The United Nations said on Monday it was investigating reports that 25 people had been killed in South Sudan’s central Gok state in clashes between two tribal factions.
Thousands of people have already died in South Sudan from a four-year civil war pitting forces loyal to incumbent President Salva Kiir and his former deputy, Riek Machar.
A quarter of the country’s population of 12 million has also been uprooted and displaced by the violence that has largely unfolded along ethnic lines.
A U.N. official in South Sudan’s capital Juba, spoke on condition he should not be named, told Reuters they had received reports on Saturday that 25 civilians had been killed and 27 wounded in clashes between Waat and Ayiel, two ethnic groups that are part of South Sudan’s Dinka Gok tribe.

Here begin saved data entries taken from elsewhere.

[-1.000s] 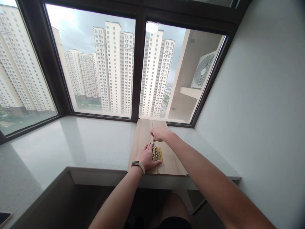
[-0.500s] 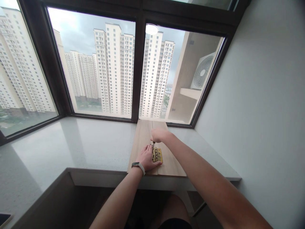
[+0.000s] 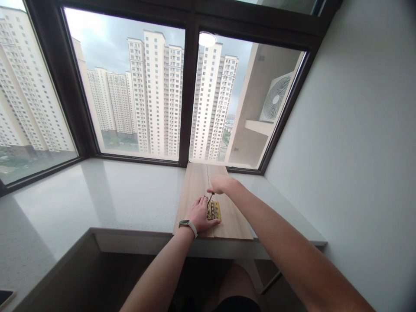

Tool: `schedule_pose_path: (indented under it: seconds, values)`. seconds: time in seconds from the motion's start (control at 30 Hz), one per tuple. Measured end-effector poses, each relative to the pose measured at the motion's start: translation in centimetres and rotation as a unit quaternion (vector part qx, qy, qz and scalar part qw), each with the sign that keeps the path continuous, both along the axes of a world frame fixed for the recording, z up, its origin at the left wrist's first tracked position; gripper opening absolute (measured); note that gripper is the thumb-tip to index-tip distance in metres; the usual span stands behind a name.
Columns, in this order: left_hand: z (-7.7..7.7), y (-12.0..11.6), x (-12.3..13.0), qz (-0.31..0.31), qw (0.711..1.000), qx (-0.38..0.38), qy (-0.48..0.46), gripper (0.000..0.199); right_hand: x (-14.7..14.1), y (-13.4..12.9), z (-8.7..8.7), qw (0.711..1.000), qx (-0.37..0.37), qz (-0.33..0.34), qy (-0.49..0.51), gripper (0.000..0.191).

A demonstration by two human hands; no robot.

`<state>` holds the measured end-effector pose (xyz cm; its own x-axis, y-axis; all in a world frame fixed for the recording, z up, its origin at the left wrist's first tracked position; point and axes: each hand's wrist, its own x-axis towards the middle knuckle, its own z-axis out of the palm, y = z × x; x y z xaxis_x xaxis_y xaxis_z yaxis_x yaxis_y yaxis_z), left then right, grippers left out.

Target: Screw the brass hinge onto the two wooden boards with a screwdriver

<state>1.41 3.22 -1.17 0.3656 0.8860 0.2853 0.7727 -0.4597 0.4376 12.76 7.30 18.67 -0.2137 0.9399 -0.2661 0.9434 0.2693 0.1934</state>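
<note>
A brass-coloured hinge (image 3: 216,211) with a row of knuckles and several holes lies over the seam between two pale wooden boards (image 3: 234,223). My left hand (image 3: 199,214) rests flat beside it, fingers stretched along its left side and the thumb reaching along its near edge. Closed fingers of my right hand (image 3: 221,183) grip what looks like a thin screwdriver (image 3: 210,199). Its shaft slants down to the left, toward the hinge's upper left part. Where the tip meets the hinge is hidden by my left fingertips.
The boards lie across a white stone windowsill (image 3: 136,195), with their near ends at its front edge. Behind stands a dark window frame (image 3: 188,108); a white wall (image 3: 351,130) rises on the right. Part of a dark object (image 3: 5,297) shows at the lower left.
My right hand has shifted slightly to the right, and the screwdriver shaft leans further over than before. My left hand and the hinge keep their places on the boards.
</note>
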Motion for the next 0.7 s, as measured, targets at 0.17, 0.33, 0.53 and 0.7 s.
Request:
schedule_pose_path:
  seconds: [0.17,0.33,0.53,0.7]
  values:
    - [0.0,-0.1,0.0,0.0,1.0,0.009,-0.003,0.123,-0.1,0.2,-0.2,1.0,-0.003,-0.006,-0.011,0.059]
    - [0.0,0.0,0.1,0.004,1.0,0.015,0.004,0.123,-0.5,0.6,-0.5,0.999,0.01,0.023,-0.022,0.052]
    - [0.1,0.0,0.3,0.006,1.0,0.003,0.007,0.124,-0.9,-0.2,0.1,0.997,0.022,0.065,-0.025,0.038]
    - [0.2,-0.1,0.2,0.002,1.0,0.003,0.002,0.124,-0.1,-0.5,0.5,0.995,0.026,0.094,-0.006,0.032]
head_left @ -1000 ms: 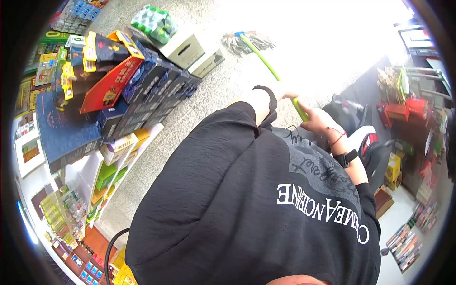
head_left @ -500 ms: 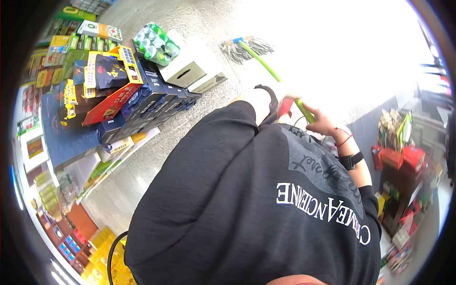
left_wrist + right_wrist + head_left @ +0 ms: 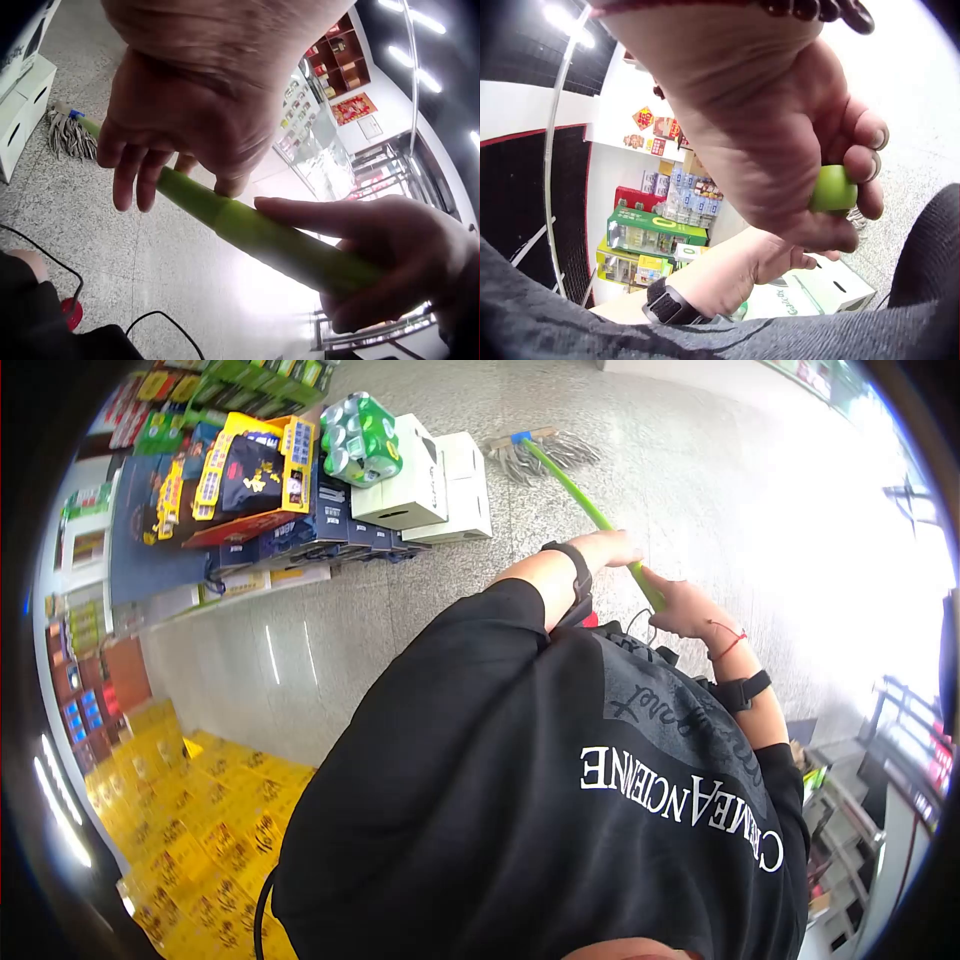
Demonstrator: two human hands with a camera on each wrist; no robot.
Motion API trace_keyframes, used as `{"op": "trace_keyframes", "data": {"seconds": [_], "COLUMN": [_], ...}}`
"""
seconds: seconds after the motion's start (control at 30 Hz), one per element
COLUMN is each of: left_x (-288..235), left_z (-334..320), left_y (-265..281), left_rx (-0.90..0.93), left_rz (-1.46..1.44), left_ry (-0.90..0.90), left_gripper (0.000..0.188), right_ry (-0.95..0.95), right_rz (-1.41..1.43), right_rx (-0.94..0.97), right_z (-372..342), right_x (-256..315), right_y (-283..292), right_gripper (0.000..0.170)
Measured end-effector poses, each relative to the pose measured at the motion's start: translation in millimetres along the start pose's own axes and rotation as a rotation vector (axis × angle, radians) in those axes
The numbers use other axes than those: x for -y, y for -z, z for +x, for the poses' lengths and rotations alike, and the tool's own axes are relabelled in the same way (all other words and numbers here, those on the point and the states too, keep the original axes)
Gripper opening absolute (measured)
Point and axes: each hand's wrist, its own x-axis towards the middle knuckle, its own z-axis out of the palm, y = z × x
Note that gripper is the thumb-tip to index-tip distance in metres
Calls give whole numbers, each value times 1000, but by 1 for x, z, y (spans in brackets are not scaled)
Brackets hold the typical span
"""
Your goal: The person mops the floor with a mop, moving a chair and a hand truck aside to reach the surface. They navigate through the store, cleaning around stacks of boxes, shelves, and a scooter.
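Observation:
A mop with a green handle (image 3: 585, 500) reaches ahead of me, its grey string head (image 3: 545, 452) lying on the speckled floor. Further down the handle, my left hand (image 3: 608, 547) has its fingers loosely around it; in the left wrist view the fingers of that hand (image 3: 202, 97) hang past the green shaft. My right hand (image 3: 688, 607) grips the upper end, its forefinger lying along the handle. In the right wrist view, the rounded handle end (image 3: 834, 189) pokes out from the curled fingers of my right hand (image 3: 772, 142).
White cartons (image 3: 405, 485) and a green-wrapped bottle pack (image 3: 361, 440) stand left of the mop head, beside stacked dark blue boxes (image 3: 335, 525). Yellow cartons (image 3: 210, 820) cover the lower left. Metal racks (image 3: 850, 830) stand at the right. A black cable (image 3: 45, 251) hangs near my body.
My view has swung round, bringing the yellow cartons into sight at lower left. The mop head has shifted slightly right in view. Both hands stay on the handle.

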Motion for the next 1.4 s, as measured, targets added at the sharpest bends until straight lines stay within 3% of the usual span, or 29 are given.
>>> {"op": "trace_keyframes", "data": {"seconds": [0.13, 0.27, 0.37, 0.5, 0.57, 0.73, 0.83, 0.9, 0.93, 1.0, 1.13, 1.2, 1.3, 1.4], "left_x": [-12, -1, -1, 9, -3, -4, 5, 21, -3, 3, 35, 53, 39, 71], "left_z": [10, 56, 89, 140, 144, 172, 194, 221, 196, 214, 249, 264, 247, 255], "left_y": [46, 84, 127, 181, 237, 288, 318, 341, 368, 393, 444, 474, 520, 546], "left_rx": [-72, -175, -164, -156, -195, -156, -227, -86, -95, -140, -324, -404, -538, -690], "left_rz": [-7, -82, -30, -3, 24, -79, -97, -183, -164, -160, -221, -316, -324, -380], "left_ry": [-9, 98, 189, 96, 44, 163, 162, 233, 306, 313, 345, 325, 351, 415], "left_gripper": [41, 40, 40, 46, 47, 52, 52, 58, 59, 59, 56, 53, 51, 50], "right_ry": [53, 103, 144, 195, 298, 192, 303, 267, 251, 252, 457, 436, 510, 606], "right_rz": [-135, -220, -280, -214, -307, -179, -278, -316, -314, -331, -384, -365, -456, -540], "right_rx": [57, 95, 81, 66, 45, 128, 129, 183, 212, 248, 276, 363, 411, 448], "right_z": [37, 80, 124, 173, 194, 233, 260, 279, 292, 319, 393, 419, 461, 497], "right_x": [-3, -4, -17, -23, -20, -5, -1, 17, 23, 25, 34, 61, 94, 133], "right_y": [49, 96, 133, 197, 231, 303, 337, 365, 379, 406, 455, 490, 527, 546], "right_gripper": [71, 70, 72, 75, 75, 74, 75, 76, 76, 76, 74, 72, 74, 71]}}
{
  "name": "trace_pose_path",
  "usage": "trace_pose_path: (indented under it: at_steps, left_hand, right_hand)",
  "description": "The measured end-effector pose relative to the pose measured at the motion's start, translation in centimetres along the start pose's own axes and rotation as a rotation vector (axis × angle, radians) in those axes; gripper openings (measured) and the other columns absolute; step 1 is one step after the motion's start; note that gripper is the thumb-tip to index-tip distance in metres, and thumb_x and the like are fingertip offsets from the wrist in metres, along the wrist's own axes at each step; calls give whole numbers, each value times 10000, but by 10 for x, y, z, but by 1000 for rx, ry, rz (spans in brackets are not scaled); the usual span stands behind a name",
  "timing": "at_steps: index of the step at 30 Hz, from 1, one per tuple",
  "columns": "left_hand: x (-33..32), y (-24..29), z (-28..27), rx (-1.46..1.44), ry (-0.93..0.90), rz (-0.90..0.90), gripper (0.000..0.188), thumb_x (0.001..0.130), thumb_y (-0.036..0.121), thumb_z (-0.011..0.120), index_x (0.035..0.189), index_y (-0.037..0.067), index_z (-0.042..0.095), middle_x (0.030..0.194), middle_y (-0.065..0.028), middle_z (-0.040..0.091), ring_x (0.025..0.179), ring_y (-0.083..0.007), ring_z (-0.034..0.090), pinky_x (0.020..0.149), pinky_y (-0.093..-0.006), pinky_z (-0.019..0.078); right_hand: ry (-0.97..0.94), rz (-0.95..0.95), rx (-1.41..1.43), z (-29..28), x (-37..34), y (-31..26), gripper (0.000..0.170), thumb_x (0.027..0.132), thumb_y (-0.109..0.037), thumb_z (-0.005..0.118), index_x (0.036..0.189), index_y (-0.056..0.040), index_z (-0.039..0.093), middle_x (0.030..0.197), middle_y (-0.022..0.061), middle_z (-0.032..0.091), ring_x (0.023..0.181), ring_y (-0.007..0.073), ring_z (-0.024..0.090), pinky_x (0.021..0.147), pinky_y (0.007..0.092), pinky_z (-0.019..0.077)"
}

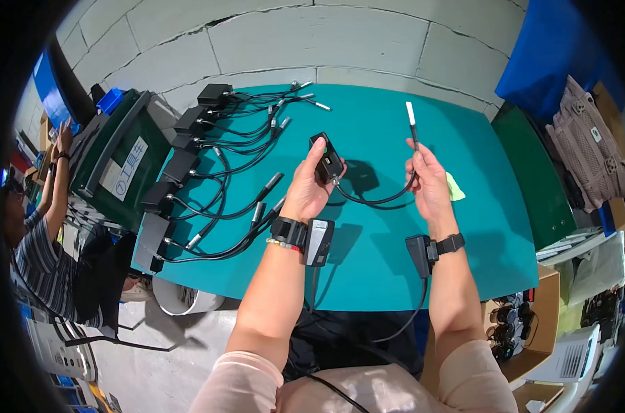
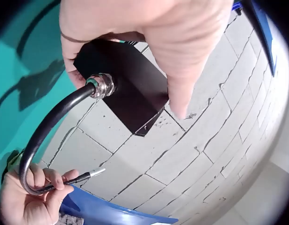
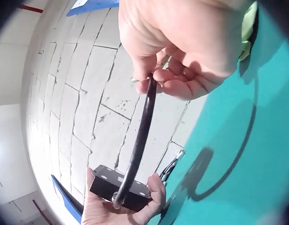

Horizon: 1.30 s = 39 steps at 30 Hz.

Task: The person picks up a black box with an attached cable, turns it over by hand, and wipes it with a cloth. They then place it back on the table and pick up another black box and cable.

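Note:
My left hand [image 1: 307,193] grips a small black box [image 1: 329,162] by its sides, above the green table. A black cable [image 1: 378,202] runs out of the box through a metal cable gland [image 2: 103,86] and curves across to my right hand [image 1: 430,180]. There the thumb and fingers pinch the cable near its far end. Above the fingers its silver tip [image 1: 410,113] points up. In the right wrist view the cable [image 3: 143,122] hangs bent between the two hands. Part of the box is hidden behind the left fingers.
Several similar black boxes with cables [image 1: 182,165] line the table's left side. A yellow-green paper [image 1: 455,187] lies beside the right hand. A green bin [image 1: 113,165] stands left, a carton [image 1: 543,323] of devices at lower right. Another person's arm [image 1: 59,179] shows at far left.

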<state>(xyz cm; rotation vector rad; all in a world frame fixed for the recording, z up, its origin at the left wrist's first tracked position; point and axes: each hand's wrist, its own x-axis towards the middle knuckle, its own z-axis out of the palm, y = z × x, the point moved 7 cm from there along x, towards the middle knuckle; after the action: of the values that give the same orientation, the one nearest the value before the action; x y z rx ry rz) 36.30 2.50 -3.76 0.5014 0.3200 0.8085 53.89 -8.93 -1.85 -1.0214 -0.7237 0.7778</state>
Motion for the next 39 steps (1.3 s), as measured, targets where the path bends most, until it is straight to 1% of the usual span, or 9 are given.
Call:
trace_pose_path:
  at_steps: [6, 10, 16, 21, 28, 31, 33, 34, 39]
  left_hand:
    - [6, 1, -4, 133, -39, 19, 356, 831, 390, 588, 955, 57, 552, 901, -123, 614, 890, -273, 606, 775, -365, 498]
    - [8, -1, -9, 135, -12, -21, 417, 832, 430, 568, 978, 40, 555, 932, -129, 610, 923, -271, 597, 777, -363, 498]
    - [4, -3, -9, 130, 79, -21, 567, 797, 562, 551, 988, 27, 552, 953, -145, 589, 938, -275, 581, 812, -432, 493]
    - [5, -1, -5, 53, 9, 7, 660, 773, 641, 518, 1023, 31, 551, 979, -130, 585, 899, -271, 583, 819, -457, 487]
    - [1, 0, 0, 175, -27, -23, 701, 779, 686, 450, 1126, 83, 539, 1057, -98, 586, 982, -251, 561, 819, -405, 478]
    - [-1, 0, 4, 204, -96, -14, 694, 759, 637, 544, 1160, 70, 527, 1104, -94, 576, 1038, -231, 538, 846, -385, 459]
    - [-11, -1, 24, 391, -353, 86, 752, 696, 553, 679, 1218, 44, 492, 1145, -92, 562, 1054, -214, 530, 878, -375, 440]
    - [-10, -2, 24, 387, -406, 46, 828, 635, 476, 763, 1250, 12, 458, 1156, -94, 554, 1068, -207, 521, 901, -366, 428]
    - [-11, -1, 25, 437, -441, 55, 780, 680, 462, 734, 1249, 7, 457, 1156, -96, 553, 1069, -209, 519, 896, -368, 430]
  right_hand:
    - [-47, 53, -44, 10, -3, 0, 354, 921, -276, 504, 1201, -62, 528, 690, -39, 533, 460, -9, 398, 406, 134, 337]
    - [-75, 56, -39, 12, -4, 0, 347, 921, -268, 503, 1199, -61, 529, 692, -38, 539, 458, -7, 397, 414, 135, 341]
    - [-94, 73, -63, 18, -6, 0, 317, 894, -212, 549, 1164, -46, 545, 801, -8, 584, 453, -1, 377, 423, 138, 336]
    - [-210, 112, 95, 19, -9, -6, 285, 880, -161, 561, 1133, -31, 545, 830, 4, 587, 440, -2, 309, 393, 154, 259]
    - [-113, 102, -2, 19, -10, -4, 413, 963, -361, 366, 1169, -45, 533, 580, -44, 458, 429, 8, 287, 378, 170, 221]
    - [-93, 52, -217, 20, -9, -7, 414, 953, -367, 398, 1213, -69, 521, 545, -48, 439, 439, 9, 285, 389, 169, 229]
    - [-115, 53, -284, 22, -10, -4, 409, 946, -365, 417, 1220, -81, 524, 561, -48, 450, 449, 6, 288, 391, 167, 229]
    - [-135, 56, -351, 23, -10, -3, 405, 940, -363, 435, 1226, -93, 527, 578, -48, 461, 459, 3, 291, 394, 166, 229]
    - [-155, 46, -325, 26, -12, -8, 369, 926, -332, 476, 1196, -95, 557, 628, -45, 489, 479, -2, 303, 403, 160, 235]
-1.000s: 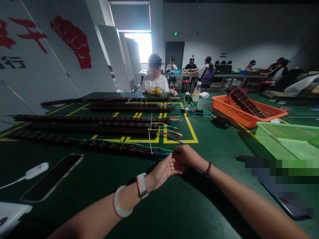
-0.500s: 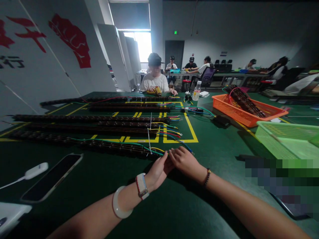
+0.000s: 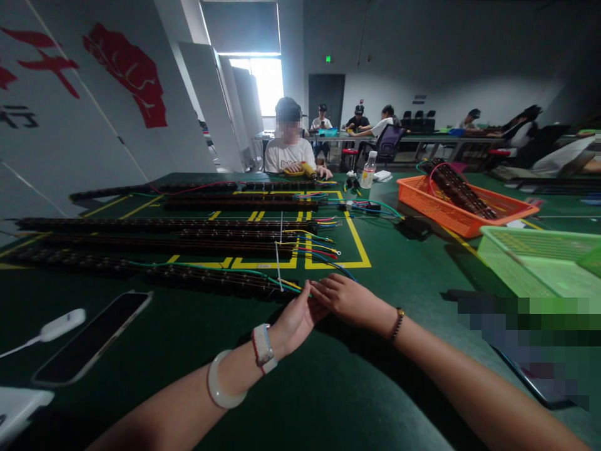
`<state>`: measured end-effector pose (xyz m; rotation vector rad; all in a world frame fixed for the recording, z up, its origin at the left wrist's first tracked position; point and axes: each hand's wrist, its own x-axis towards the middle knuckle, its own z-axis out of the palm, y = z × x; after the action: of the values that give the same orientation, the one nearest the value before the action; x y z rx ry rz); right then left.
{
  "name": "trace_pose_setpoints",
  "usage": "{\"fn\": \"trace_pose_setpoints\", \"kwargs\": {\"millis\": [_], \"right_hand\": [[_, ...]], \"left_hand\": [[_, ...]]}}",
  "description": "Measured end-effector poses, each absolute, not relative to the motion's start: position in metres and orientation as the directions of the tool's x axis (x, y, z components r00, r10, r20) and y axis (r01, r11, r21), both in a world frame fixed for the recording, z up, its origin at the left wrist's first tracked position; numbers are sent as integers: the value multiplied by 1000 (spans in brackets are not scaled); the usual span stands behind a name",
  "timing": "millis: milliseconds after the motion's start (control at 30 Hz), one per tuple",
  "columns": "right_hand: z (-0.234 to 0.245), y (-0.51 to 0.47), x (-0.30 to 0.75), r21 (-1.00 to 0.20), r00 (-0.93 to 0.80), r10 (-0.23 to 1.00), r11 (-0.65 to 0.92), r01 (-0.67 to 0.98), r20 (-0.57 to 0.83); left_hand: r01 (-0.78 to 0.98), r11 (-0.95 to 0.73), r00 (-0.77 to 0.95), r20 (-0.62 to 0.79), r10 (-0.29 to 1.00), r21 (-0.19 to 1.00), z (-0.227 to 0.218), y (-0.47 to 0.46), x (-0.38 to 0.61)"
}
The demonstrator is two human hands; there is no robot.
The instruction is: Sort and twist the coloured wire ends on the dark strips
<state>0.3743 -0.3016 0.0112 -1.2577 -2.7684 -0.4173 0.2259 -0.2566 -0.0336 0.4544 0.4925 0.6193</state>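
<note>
Several long dark strips lie across the green table. The nearest strip (image 3: 211, 280) ends in a bunch of coloured wires (image 3: 287, 285), with a white cable tie (image 3: 278, 263) standing up near that end. My left hand (image 3: 295, 321), with a watch and a white bangle on its wrist, reaches up to the wire ends, fingers pressed together on them. My right hand (image 3: 348, 300), a bead bracelet on its wrist, lies over the same wires from the right, fingertips meeting the left hand's. A blue wire runs out behind it.
A phone (image 3: 94, 335) and a white corded device (image 3: 59, 322) lie at the near left. An orange basket (image 3: 453, 218) of dark strips and a green basket (image 3: 516, 257) stand on the right. A person (image 3: 288, 155) sits across the table, beside a water bottle (image 3: 368, 172); others sit farther back.
My right hand has turned flatter and slid slightly left over the wires. My left hand's fingers have shifted from under the right hand up to the wire ends. The view has tilted a little.
</note>
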Motion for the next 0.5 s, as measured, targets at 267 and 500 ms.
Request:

He did not say what triggered the clashes, but said they occurred in the state’s Cueibet county and that they had also received reports South Sudan’s military had been deployed in the area to try to restore order.
“UNMISS is planning to conduct a patrol to Cueibet today (Monday) to assess the situation,” he said, referring to the U.N. mission in South Sudan.
Reuters attempted to called the government spokesman, but he could not be reached.
Baipath Majuec Riel Puop, a legislator from Gok State told a U.N. local radio, Miraya, on Monday the clashes begun with the killing of a member of one of the two groups by another, which then set off retaliatory attacks.
He did not name the group that killed first but said the violence was being exacerbated by authorities’ failure to arrest the perpetrators of the violence.
โThe role of the state…is protect the people and when something like that happened, it is they to arrest,” he told the radio.